[REQUIRED ACTION]: Quote verbatim the span of lines that begins the listing below and closes with the line containing "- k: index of".
☆ ☆ ☆
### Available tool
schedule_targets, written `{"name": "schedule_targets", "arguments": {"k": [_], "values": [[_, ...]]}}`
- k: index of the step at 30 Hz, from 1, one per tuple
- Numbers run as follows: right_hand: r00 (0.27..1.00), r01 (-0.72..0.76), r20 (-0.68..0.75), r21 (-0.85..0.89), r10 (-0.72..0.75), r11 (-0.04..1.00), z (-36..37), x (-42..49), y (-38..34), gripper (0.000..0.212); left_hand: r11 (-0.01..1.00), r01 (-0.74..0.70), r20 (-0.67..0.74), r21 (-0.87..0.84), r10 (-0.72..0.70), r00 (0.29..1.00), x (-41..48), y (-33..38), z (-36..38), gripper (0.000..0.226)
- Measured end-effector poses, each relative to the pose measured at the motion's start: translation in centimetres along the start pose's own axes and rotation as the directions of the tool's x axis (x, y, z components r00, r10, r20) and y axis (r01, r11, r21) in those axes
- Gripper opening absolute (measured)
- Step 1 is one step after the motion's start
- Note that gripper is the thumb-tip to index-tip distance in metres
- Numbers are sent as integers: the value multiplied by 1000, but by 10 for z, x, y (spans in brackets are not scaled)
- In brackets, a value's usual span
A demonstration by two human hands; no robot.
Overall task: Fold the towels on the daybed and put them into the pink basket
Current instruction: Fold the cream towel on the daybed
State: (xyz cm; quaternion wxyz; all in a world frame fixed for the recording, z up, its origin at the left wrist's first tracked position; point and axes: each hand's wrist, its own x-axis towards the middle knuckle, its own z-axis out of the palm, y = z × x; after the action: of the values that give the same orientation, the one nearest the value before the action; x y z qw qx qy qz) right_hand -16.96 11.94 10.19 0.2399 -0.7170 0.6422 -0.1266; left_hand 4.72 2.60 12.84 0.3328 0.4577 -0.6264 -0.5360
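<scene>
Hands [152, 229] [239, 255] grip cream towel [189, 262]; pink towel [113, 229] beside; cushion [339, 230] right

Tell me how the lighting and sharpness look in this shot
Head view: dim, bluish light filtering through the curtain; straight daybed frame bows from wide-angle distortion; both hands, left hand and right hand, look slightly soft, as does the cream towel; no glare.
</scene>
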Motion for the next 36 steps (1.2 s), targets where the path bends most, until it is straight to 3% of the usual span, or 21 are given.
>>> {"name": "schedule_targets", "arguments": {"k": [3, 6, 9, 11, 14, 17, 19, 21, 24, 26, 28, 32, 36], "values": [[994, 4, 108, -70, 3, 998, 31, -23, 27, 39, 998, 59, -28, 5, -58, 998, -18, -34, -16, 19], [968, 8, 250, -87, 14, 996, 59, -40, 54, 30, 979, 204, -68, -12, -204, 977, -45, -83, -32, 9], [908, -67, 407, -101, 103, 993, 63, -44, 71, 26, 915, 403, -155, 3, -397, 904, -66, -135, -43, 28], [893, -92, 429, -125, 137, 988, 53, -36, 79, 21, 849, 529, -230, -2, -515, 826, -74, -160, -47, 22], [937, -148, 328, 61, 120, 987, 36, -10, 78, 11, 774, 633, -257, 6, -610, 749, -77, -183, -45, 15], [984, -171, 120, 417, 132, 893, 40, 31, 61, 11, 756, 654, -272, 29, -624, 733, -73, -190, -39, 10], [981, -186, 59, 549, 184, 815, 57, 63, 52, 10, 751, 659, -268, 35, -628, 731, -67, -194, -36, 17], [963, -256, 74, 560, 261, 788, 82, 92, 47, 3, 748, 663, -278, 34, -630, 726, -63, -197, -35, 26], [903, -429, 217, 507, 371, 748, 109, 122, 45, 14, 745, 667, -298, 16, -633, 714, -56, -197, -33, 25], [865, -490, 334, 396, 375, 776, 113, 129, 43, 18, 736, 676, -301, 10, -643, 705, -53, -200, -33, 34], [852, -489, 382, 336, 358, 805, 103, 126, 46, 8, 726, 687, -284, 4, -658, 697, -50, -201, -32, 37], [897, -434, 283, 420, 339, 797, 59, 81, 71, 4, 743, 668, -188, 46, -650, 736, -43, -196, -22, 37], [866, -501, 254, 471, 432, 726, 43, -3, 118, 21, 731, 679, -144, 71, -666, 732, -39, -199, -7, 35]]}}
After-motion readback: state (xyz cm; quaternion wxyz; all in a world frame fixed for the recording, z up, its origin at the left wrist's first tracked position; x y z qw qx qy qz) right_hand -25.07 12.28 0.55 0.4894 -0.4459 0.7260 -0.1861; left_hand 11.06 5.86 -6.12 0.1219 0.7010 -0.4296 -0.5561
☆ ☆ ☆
[ANSWER BELOW]:
### Available tool
schedule_targets, written `{"name": "schedule_targets", "arguments": {"k": [_], "values": [[_, ...]]}}`
- k: index of the step at 30 Hz, from 1, one per tuple

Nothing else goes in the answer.